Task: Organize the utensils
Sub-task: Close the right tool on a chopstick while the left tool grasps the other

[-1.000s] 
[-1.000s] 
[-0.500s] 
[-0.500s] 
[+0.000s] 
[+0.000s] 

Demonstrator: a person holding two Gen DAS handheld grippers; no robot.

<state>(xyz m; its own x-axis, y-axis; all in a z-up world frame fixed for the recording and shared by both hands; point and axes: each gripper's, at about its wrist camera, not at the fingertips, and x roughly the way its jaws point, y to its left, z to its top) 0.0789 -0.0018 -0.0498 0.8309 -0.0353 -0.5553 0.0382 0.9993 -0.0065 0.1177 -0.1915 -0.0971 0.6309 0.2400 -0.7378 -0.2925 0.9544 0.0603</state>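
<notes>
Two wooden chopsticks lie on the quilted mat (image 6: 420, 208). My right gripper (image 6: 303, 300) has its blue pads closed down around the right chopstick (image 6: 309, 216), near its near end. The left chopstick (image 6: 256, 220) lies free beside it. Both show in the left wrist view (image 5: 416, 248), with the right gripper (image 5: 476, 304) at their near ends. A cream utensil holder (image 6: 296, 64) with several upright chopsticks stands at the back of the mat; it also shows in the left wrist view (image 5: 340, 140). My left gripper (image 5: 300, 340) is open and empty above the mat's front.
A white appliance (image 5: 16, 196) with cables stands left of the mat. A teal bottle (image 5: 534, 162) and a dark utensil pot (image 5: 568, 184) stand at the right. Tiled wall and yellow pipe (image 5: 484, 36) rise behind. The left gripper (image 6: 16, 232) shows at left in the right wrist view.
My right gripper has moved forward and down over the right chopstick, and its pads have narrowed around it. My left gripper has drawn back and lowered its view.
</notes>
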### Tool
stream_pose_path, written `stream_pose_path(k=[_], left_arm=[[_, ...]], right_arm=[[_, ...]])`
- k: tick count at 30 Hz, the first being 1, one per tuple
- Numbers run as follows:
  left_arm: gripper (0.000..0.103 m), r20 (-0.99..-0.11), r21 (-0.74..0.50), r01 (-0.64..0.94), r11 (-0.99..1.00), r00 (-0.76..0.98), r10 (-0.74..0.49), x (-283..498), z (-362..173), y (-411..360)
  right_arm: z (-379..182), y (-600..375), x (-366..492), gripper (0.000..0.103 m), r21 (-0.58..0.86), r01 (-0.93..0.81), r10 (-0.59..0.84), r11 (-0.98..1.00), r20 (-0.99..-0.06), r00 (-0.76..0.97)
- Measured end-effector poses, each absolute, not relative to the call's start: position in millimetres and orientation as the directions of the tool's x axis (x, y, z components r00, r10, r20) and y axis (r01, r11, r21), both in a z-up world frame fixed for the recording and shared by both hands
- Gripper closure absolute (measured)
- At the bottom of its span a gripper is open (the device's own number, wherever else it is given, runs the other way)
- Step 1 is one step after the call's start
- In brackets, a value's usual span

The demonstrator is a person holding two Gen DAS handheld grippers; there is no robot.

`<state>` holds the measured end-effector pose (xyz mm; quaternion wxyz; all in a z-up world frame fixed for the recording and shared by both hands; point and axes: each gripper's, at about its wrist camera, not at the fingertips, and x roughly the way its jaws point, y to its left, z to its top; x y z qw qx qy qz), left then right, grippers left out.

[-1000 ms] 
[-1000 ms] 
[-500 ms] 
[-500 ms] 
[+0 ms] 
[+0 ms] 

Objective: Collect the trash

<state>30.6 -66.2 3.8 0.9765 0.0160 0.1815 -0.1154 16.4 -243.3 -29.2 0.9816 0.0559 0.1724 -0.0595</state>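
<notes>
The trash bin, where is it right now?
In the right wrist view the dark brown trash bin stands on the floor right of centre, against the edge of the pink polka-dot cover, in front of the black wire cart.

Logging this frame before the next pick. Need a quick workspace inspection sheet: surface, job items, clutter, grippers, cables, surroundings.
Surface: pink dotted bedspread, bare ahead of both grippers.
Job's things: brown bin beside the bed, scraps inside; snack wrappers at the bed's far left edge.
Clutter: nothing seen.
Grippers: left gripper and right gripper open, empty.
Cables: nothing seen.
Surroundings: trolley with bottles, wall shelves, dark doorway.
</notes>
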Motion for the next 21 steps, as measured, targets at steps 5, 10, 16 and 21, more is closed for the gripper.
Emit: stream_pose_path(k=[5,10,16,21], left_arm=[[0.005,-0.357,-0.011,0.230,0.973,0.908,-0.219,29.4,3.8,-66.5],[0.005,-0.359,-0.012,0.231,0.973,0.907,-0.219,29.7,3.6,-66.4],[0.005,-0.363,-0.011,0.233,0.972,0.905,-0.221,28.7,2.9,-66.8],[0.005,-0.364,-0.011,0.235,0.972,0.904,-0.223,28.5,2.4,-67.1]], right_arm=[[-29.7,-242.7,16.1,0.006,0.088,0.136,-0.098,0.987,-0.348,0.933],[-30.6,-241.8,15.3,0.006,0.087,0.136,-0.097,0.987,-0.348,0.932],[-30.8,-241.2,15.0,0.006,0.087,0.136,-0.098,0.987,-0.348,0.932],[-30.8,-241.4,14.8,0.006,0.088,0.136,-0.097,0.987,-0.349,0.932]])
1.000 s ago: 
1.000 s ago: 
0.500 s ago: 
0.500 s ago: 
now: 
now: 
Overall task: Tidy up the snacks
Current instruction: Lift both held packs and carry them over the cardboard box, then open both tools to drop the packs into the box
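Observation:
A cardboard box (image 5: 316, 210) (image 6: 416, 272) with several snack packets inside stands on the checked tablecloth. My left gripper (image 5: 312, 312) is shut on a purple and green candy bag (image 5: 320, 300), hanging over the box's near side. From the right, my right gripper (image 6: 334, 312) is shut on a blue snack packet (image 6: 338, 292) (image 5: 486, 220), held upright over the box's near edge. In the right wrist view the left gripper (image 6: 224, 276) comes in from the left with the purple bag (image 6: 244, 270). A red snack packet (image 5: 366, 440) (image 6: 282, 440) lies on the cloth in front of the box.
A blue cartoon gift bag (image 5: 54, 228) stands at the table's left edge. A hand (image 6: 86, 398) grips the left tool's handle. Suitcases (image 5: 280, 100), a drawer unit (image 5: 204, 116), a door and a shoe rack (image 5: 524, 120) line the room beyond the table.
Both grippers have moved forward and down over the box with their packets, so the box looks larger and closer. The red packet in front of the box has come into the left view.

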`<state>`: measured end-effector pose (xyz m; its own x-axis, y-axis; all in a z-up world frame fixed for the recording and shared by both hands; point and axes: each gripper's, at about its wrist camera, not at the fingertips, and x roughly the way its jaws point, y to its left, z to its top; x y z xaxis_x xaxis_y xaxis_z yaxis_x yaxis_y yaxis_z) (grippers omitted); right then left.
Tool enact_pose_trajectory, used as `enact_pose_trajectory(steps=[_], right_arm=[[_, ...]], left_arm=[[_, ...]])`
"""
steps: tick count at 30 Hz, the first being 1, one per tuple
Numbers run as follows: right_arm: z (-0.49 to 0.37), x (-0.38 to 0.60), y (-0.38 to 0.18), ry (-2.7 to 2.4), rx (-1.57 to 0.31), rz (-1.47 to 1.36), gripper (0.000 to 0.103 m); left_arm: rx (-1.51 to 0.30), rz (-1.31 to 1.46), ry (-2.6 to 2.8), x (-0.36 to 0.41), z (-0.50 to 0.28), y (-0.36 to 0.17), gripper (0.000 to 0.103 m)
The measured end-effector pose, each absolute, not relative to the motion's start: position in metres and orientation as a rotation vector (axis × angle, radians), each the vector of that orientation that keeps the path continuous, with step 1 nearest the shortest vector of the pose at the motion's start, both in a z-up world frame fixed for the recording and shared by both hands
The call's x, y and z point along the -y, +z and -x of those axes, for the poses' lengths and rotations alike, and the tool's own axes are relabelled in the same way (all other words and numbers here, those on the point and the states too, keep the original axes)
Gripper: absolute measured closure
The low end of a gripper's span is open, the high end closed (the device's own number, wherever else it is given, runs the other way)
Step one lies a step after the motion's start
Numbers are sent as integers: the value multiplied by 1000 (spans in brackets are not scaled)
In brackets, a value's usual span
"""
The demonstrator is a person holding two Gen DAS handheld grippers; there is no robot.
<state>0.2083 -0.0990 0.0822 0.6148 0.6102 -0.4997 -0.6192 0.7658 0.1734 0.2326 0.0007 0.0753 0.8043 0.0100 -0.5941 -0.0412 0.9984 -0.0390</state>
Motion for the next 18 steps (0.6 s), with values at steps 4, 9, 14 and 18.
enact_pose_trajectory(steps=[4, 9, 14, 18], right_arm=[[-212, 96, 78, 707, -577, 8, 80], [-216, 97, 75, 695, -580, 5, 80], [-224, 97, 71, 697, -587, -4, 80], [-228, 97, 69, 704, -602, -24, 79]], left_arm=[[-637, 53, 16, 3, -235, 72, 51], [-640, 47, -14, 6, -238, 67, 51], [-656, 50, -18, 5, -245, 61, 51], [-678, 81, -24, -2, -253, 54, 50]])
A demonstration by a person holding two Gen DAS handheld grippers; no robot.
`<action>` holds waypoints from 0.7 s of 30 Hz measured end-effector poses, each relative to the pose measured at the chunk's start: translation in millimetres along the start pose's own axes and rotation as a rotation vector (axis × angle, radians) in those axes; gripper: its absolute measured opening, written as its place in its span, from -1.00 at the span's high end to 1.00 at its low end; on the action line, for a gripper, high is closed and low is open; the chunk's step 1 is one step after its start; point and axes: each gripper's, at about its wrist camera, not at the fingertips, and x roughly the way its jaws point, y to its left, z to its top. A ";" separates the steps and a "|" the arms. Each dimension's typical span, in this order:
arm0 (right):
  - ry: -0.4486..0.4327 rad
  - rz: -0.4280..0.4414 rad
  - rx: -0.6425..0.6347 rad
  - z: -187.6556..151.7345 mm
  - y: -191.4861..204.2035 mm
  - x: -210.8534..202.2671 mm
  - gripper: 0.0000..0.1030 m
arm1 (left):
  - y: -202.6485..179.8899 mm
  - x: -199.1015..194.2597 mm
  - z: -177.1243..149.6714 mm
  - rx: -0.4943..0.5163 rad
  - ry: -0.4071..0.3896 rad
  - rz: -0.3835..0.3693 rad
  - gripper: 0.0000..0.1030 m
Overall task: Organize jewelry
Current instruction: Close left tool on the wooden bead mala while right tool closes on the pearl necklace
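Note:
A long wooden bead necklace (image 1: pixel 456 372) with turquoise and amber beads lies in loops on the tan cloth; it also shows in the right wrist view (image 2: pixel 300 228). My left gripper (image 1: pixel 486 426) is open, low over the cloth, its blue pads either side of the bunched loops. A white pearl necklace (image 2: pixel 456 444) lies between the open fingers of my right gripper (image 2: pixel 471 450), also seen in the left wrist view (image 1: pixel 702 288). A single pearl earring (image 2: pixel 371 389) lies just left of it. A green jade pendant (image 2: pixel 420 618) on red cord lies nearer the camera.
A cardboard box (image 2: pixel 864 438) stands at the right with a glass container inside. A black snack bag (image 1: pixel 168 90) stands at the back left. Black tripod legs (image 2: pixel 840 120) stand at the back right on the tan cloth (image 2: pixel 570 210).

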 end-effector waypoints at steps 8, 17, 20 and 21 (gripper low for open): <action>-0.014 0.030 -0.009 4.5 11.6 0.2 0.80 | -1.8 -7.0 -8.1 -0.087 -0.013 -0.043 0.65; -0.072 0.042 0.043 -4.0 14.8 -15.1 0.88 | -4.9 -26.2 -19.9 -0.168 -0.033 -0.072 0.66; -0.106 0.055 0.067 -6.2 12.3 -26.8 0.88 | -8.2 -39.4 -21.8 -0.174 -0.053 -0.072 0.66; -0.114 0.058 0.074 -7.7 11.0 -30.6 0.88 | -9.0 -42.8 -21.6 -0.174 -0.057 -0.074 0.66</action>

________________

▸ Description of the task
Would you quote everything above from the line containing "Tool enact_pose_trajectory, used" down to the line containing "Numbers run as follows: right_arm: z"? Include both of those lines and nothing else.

▸ Expected answer
Tool enact_pose_trajectory, used as `enact_pose_trajectory(steps=[_], right_arm=[[_, ...]], left_arm=[[_, ...]])`
"""
steps: tick count at 30 Hz, the first being 1, one per tuple
Numbers run as follows: right_arm: z (-0.49 to 0.37), x (-0.38 to 0.60), y (-0.38 to 0.18), ry (-2.7 to 2.4), rx (-1.57 to 0.31), rz (-1.47 to 1.36), gripper (0.000 to 0.103 m); left_arm: rx (-1.51 to 0.30), rz (-1.31 to 1.46), ry (-2.6 to 2.8), x (-0.36 to 0.41), z (-0.50 to 0.28), y (-0.36 to 0.17), gripper (0.000 to 0.103 m)

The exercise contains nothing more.